When one considers that the Cardiff region were once one of the genuine superpowers of European club rugby, their current position is truly unacceptable. Of course the spending power of the English and French clubs has made it extremely difficult for the four Welsh regions to compete on the European stage. However, there is no excuse for the Blues’ woeful Pro 12 form, with the Arms Park outfit having a better squad on paper than many of the sides ahead of them on the table.

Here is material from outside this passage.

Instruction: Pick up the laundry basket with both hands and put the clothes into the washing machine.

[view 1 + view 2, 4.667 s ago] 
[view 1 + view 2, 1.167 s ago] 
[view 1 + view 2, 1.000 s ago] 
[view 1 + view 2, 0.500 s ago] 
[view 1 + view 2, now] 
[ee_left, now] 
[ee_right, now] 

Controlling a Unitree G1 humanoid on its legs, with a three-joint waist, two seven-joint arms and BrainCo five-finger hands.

With regional rugby facing something of a cross roads in Wales, a healthy future for the Cardiff Blues lies in the hands of their board of directors. Although they may not like to admit it, the appointment of the now departed Mark Hammett as director of rugby turned out to be the wrong appointment. Results were never going to improve over night, but the appointment of former All Blacks hooker Hammett was supposed to be a long-term project with the region expecting to be in a stronger position after his three-year contract was over.
It is vital that the Blues appoint the right man to take them forward, whilst also allowing him a full three years before judging whether he has been a success or not. What is also important is that the new head coach is given the luxury of selecting his own assistant coaches, and is also given freedom to sign his own players within the current budget. With the Blues already finalising their recruitment for next season it is likely that whoever is appointed is going to have to work with what he has got in his first season before building his own side the season afterwards.